This summer, I had the opportunity to remotely pursue my interest in health-care economics as a research assistant under Professor Luke Connelly and Professor Stephen Birch at the University of Queensland. I am so grateful that I was able to take advantage of this opportunity through a summer funding award from Wharton’s World Research Assistantship Program (WRAP). During the summer and into the fall semester, I conducted data analysis on whether the traditional demographic approach to health-care-resource planning—the assumption that age and sex alone adequately summarize the level of need for service—sufficiently accounts for future health-care-resource requirements.
A similar analysis was done by Professor Birch and his colleagues on both Canadian and UK health data, but it was interesting to see how similar trends appeared in the US data as well. One unique topic I got to explore further in the US data was the racial demographic of the dataset. Given the US’s diverse population, it was interesting to see how trends differed or remained the same among different racial groups.
Although this program was conducted remotely, it offered an opportunity that I might have missed out on otherwise. My initial planned research project was identifying the cost-effectiveness thresholds (or cut-off levels) above and below which drugs in Australia are placed on the Pharmaceutical Benefits Schedule. However, because the research had to be conducted remotely, I was not able to access the Australian data I needed for that project. Therefore, I had switch my project to one that utilized US data instead. It was an exciting experience being able to work with U.S. public health data since I was able to analyze some of my own experiences with our health-care system and bring in historical/social issues that I thought were relevant to the dataset.

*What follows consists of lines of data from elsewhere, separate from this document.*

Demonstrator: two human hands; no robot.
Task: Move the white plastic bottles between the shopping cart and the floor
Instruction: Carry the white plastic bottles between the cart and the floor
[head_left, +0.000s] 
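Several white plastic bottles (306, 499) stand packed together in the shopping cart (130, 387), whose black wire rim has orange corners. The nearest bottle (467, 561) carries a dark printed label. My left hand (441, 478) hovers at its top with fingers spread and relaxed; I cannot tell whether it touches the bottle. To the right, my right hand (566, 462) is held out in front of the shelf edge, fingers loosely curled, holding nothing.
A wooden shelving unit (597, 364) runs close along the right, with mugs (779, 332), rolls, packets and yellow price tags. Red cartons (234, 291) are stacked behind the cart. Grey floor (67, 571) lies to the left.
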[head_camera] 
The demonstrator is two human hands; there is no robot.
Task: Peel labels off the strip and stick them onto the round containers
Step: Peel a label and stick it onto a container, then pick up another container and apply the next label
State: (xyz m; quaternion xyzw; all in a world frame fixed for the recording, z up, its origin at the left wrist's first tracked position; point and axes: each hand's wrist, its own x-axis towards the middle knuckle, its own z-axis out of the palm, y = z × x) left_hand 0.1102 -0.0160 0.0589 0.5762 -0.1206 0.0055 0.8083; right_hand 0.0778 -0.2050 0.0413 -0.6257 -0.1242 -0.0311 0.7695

Although my research was completely remote, Professor Connelly and Professor Birch went the extra mile to provide an enriching experience for me. The time difference was a bit of a struggle initially (AEST is 14 hours ahead of EST), but once we finalized a meeting time the discussions went pretty smoothly. Usually during our meetings, we went over the data I collected and some of my initial thoughts before Professor Connelly and Professor Birch offered their insights. The best part about working with these professors was being able to utilize their experiences and insight to delve deeper into the data I was analyzing.
Through WRAP I was able to explore the field of health-care-resource planning, which ignited my professional aspirations of intersecting health-care economics with public policy.